Rising temperatures and shifting precipitation patterns affect predator-prey balance, according to a University of Wisconsin-Madison study. This is the first study to determine the consequence of "global stilling" on predator-prey relationships.

"There are all sorts of other things that are changing in the environment that affect animals and plants and their interactions," said Brandon Barton, a UW-Madison postdoctoral researcher, in a press release. "My students and I were standing out in a cornfield one day as big gusts of wind came by, and the corn stalks were bending almost double. From the perspective of an animal living in the corn, we thought, 'That's got to have a big effect.'"

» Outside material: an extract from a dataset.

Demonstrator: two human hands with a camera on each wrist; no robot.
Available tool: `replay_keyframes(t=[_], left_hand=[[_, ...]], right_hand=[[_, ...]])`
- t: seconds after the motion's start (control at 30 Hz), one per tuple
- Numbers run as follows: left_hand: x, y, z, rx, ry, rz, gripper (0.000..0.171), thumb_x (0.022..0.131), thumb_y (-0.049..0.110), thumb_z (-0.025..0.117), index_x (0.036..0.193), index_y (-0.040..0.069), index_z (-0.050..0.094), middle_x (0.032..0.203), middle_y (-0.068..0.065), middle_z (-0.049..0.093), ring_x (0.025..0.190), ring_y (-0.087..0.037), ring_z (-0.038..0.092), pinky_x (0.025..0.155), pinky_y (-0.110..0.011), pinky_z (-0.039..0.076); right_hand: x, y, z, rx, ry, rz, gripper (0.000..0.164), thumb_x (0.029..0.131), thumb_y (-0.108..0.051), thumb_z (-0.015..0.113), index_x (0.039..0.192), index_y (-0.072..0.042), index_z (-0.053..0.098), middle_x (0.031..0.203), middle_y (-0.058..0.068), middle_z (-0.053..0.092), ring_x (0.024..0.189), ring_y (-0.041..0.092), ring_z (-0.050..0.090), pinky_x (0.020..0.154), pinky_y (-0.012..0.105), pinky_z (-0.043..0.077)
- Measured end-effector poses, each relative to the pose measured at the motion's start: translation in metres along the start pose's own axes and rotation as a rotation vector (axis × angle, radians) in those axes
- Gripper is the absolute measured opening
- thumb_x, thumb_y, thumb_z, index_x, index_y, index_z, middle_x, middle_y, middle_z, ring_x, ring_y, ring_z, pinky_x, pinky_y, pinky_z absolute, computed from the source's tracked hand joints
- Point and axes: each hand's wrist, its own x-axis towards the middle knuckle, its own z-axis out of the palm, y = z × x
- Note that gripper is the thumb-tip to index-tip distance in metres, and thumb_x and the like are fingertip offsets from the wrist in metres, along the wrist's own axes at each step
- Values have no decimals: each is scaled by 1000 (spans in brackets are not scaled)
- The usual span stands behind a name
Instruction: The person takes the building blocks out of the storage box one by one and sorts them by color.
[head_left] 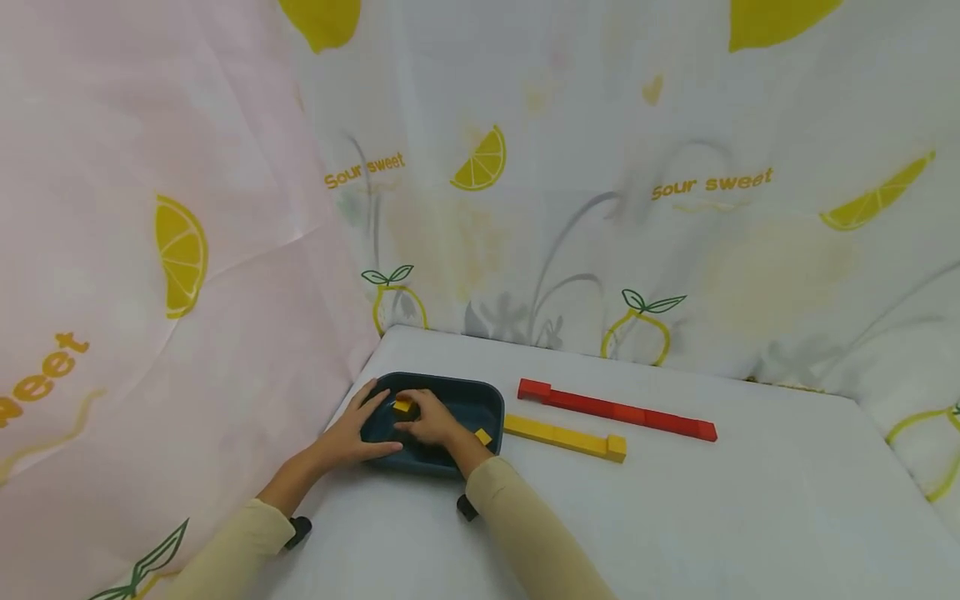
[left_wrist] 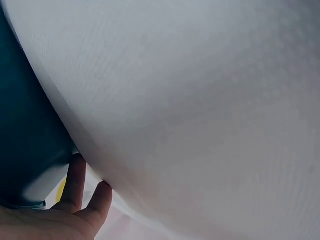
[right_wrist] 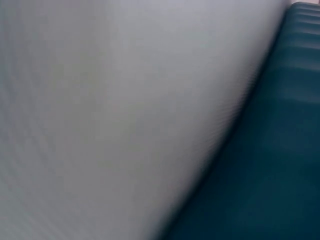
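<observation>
A dark blue tray (head_left: pixel 491 402) stands on the white table with yellow blocks inside. My right hand (head_left: pixel 433 418) reaches into it, thumb and index finger curled about a small yellow block (head_left: pixel 403 407). A second yellow block (head_left: pixel 483 437) lies at the tray's right side, beside my right wrist. My left hand (head_left: pixel 347 435) spreads its fingers along the tray's left end, fingertips at the rim. In the left wrist view, two fingers (left_wrist: pixel 76 182) show beside the tray wall (left_wrist: pixel 30 120). The right wrist view has only the tray's outside (right_wrist: pixel 270 165) and the table.
Right of the tray lies a row of yellow blocks (head_left: pixel 558 435) with a raised block at its right end. Behind it runs a longer row of red blocks (head_left: pixel 615 410), raised at its left end. Lemon-printed cloth (head_left: pixel 525 250) hangs behind and at the left.
</observation>
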Motion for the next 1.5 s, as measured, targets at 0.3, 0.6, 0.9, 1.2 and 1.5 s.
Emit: replay_keyframes(t=[0.3, 0.6, 0.9, 1.2, 1.5], left_hand=[[-8, -1, 0, 4, 23, -1, 101, 80, 53, 76, 156, 11, 27, 165, -18, 3, 146, -49, 18, 106, -74, 29], [-10, -3, 7, -12, 4, -14, 99, 80, 54, 76, 156, 12, 28, 165, -18, 2, 145, -49, 19, 105, -74, 30], [-3, -2, 7, -30, -1, -26, 100, 78, 54, 77, 156, 15, 28, 166, -15, 0, 145, -46, 19, 106, -74, 28], [-4, -4, 6, -14, -4, -9, 100, 80, 52, 76, 157, 12, 26, 165, -18, 0, 145, -48, 18, 106, -75, 27], [-6, -4, 7, -21, 6, -5, 99, 81, 52, 76, 157, 12, 26, 165, -18, 1, 146, -49, 17, 106, -75, 27]], right_hand=[[-2, -2, 7, -117, 0, -40, 38, 88, -23, 77, 123, -18, 62, 122, 2, 59, 102, 12, 56, 96, 29, 49], [-8, 5, 11, -131, 29, 48, 37, 80, -20, 83, 109, -17, 61, 109, 0, 60, 95, 12, 55, 90, 28, 50], [-3, 8, 5, -175, 25, 61, 43, 86, -26, 78, 124, -10, 65, 113, 2, 65, 91, 11, 55, 87, 24, 51], [-3, 8, 6, -141, 48, 11, 44, 86, -22, 78, 128, -14, 65, 117, 3, 67, 91, 10, 56, 83, 21, 50], [-7, 6, 10, -151, 46, -10, 43, 86, -24, 78, 127, -14, 67, 110, 3, 66, 87, 9, 54, 79, 20, 50]])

The researchers said that wind speeds in the Midwest are estimated to drop by 15 percent in the 21st century. Earth's poles are warming at a faster rate than the equator, depriving the atmosphere of some of the temperature differential that creates wind. The American landscape usually follows the trend of using buildings and natural structures as barriers to the wind.

"In North America, we've been replanting trees that were lost in the 1800s, after settlers showed up and just leveled places like New England," Barton said.

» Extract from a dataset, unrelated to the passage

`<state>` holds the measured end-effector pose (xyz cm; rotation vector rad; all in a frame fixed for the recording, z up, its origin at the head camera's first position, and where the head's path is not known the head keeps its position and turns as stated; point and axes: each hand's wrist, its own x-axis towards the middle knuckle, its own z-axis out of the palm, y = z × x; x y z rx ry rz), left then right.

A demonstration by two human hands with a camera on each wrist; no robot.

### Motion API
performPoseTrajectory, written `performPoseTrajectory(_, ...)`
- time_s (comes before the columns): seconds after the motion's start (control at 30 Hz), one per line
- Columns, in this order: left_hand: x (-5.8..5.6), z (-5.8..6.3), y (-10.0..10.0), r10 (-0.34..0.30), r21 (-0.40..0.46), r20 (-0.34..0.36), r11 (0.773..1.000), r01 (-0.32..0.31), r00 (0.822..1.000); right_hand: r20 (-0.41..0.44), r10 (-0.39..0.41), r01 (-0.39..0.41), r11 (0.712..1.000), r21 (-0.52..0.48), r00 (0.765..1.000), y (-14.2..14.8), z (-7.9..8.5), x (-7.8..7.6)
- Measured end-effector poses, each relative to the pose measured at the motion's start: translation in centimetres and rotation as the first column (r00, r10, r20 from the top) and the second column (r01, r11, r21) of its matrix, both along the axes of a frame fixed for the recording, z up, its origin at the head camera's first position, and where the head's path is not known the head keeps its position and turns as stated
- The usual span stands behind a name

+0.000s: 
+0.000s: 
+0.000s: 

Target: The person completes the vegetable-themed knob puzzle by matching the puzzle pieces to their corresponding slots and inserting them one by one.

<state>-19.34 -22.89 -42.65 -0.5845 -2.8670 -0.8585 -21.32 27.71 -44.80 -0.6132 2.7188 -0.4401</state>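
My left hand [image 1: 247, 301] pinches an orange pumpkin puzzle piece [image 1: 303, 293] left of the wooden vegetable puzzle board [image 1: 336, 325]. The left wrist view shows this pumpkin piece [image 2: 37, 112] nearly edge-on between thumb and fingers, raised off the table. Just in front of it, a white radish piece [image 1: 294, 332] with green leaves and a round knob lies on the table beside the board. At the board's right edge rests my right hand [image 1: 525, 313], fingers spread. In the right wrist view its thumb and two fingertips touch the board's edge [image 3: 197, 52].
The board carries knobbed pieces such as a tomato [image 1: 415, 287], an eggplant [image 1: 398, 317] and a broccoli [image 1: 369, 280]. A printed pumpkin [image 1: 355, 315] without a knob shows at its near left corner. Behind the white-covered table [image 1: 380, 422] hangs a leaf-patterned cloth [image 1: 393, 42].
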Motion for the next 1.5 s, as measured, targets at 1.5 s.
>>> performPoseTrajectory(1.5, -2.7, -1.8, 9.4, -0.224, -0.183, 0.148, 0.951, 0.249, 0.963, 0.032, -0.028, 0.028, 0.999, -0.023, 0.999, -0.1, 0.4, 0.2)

Lady beetles consume a major soybean pest, the soybean aphid. For the study, the researchers grew soybeans in alfalfa fields, protecting some of the plots with wind blocks and leaving others in the open.

The researchers found two-thirds more lady beetles in the plots hidden from the wind that is twice as many soybean aphids on the plants growing in the open. Wind does not have a direct effect on the aphids, tiny insects that anchor themselves on the plants.

"The aphids appear on the plants whether it's windy or not, and we showed that in lab experiments," Barton said. "But when you add the predators, with the wind block, the beetles eat something like twice as many aphids."

In the lab trials with simulating wind with fans and windless movement, a still soybean plant represented a smorgasbord for the lady beetle.

"How do you do your duty as a predator if you're entire world is moving around?" said Barton. "If the plant is moving, it takes four times as long for the predator to start eating, and it eats less than half as many aphids in an hour."

The researchers said that slower and natural wind speeds could lower the amounts of pesticide used to prevent soybean aphids from destroying harvests.

"By growing trees or not harvesting them around a field, you may be able to have an indirect effect on the number of aphids on your soybean plants," said Barton. "The mechanism may be different for other predators, but it's not hard to start thinking about effects. Think of a wolf or coyote. Larger predators hunting by scent -- and the prey trying to detect their predators -- may be affected by less wind moving scents around."

The finding is published in the journal Ecology.